Having lived in Ohio with a large fenced in yard; there was never really a need to “walk” my dog for exercise. This yard was great for playing ball, digging holes and just plain running around. Sure, I would occasionally work on “heeling’ since we competed in dog sports and needed to heel from point A to point B but other than that we were out of control. Normally that would get us out of the car and into the vet’s office or dog training center safely without any serious injuries. Going out for a nature “walk” was out of the question. My dog Jackson would pull and jerk so much that his name turned into “Jesus Jack”

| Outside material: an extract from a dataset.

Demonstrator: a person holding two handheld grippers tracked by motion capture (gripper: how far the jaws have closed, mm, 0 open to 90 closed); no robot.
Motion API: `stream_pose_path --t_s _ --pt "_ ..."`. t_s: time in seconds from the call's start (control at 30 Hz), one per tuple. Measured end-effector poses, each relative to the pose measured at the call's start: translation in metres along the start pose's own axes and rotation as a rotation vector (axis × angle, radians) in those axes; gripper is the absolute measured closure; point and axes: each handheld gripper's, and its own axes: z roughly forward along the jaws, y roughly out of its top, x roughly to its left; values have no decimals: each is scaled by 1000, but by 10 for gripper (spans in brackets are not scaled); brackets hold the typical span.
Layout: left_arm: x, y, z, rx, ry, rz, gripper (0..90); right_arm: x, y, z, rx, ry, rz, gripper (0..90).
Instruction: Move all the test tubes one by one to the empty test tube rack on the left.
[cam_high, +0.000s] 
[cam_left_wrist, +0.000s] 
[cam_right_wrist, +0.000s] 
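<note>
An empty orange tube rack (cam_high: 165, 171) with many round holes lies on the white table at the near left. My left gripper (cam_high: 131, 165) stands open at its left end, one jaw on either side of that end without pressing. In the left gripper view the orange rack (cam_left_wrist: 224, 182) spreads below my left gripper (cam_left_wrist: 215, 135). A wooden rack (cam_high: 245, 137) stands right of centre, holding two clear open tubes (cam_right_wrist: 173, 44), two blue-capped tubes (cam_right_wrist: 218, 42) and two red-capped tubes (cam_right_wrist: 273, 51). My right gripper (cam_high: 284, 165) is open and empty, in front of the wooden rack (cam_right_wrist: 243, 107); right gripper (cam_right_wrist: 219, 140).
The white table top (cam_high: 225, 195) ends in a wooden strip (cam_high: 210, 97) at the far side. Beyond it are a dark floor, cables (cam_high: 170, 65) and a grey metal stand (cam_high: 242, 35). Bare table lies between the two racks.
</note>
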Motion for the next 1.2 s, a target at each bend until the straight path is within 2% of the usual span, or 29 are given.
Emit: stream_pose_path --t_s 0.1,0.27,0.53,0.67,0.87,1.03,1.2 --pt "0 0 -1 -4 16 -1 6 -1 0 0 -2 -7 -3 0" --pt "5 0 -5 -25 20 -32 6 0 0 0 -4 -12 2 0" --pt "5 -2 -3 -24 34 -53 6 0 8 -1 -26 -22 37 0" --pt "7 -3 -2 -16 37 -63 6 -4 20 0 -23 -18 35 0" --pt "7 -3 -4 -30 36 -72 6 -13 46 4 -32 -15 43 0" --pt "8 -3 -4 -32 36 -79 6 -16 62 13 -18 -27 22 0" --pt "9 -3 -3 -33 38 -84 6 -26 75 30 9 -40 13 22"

Knowing that I would be moving to Texas with a much smaller yard and a nice neighborhood to take walks in. I made a promise to myself and the boys that we would be the ones out there walking on a loose leash. That people would be admiring us and giving us thumbs up and high fives as we walked by. Yeah, we would be that cool.
Truth be told, I have made a lot of mistakes along my way to my loose leash walker status. I have also made a lot of good progress by learning from these mistakes. Most of these mistakes were lack of communication or rather going too far and expecting too much too soon.
Patience is a Virtue “These are the rules, pup, I will not pull and drag you and you will not pull and drag me. If you start to pull. I will wait for a soft loose leash before moving." On occasion he may even offer eye contact to find out why I are not moving in the direction he is pulling. Because of course to them, they pull; we follow. I call him back to me and reward with forward movement which is in fact all he wanted to begin with. Most importantly I want to build our relationship and that it is a walk we will take together. Wherever we go, we will go together.
Environment is ever changing. Keeping in mind to us; the outdoors could be sunny, cold, or wet with rain on cool evening. But to a dog, it is so much more. The smells of the fresh cut grass, dirt, mulch, leaves blowing or the scent of another dog that might have passed by. The sights and smells can be so overwhelming that sometimes we fail to exist to them. Same driveway, different day, different sights and smells. Patience is a virtue. Wherever we go, we will go together.
Do not be afraid to change direction. Always be aware of your dog’s surroundings and be your dogs advocate. Look ahead as you progress past your driveway. Is there a person walking their dog? A child playing ball? Someone out for a run? Keep in mind our dog is trying is best to keep it together. Ask yourself if your dog will be successful walking past these distractions. If you are uncertain, change direction. Be successful, and you will go farther in building that trusting relationship with your dog. That you would not put him in a situation he might not been able to handle. They are aware of what is ahead and they assessing if it is safe or not for them. Build trust. Wherever we go, we will go together.
I have had some magical moments. You might have seen my husband and I walking our two Weimaraners around the block as you drove past us. He takes Parker while Gibson and I trail behind them. Sometimes we get further behind and that is okay because we are learning that together we will get there.
Wherever we go, we will go together.